BEGIN
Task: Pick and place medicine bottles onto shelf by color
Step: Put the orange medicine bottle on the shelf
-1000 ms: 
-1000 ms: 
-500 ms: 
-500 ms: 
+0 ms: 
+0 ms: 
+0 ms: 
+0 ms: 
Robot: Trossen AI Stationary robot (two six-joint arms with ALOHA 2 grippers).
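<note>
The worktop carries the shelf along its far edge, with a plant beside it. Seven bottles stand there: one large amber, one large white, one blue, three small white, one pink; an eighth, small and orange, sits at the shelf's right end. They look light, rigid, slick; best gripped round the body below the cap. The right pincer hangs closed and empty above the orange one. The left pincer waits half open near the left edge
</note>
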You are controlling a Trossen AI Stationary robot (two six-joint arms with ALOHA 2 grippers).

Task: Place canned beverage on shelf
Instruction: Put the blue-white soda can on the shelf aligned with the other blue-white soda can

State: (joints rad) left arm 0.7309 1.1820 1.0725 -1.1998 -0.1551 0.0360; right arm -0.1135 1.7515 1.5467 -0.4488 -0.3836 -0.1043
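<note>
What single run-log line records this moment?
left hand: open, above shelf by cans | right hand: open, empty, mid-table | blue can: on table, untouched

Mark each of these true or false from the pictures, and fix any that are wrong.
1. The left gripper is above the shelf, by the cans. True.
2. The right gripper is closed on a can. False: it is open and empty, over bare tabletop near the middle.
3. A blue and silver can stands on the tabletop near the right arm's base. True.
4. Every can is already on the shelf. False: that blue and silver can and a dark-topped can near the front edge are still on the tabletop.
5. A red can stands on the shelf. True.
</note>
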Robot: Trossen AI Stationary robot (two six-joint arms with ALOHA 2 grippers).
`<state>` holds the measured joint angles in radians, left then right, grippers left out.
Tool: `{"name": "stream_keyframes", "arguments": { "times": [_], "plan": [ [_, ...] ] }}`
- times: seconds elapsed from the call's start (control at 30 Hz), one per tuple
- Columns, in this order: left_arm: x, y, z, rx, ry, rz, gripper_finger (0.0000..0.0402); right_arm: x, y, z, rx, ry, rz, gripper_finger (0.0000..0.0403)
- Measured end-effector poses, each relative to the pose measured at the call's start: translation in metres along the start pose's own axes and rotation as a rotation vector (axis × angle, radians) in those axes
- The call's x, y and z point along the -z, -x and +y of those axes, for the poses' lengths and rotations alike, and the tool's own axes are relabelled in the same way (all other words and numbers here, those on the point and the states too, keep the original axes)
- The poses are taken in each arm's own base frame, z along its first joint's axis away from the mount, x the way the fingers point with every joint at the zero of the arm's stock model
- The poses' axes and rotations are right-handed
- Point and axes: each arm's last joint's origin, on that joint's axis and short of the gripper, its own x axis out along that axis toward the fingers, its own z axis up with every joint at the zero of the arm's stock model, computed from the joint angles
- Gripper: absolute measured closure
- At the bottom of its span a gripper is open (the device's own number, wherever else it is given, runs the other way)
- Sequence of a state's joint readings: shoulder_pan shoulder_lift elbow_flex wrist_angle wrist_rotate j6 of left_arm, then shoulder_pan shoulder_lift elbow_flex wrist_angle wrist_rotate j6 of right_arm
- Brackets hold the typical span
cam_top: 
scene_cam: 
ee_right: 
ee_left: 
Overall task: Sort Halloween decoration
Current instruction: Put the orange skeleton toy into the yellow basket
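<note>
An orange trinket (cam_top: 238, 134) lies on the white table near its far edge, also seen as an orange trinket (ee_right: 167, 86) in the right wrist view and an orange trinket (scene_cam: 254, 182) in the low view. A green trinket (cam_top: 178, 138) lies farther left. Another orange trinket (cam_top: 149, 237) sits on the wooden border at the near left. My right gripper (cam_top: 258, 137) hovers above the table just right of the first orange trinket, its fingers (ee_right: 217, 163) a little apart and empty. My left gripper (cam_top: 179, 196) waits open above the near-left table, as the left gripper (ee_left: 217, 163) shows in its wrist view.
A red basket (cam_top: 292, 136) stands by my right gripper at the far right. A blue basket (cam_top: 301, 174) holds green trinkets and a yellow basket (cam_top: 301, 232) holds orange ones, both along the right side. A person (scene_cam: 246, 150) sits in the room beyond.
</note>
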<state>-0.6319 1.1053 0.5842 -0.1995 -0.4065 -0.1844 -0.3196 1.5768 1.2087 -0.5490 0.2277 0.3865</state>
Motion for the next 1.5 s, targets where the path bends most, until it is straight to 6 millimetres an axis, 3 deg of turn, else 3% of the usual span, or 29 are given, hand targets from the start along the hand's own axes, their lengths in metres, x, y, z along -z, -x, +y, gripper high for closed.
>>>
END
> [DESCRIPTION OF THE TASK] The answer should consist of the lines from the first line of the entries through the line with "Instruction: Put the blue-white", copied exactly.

> [TASK RESPONSE]
Task: Pick and place medicine bottles onto shelf by color
Step: Put the orange medicine bottle on the shelf
-1000 ms: 
-1000 ms: 
-500 ms: 
-500 ms: 
+0 ms: 
+0 ms: 
+0 ms: 
+0 ms: 
Robot: Trossen AI Stationary robot (two six-joint arms with ALOHA 2 grippers).
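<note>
The worktop carries the shelf along its far edge, with a plant beside it. Seven bottles stand there: one large amber, one large white, one blue, three small white, one pink; an eighth, small and orange, sits at the shelf's right end. They look light, rigid, slick; best gripped round the body below the cap. The right pincer hangs closed and empty above the orange one. The left pincer waits half open near the left edge
</note>
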You are controlling a Trossen AI Stationary robot (two six-joint arms with ALOHA 2 grippers).

Task: Place canned beverage on shelf
Instruction: Put the blue-white soda can on the shelf aligned with the other blue-white soda can

No part of the exercise remains unanswered.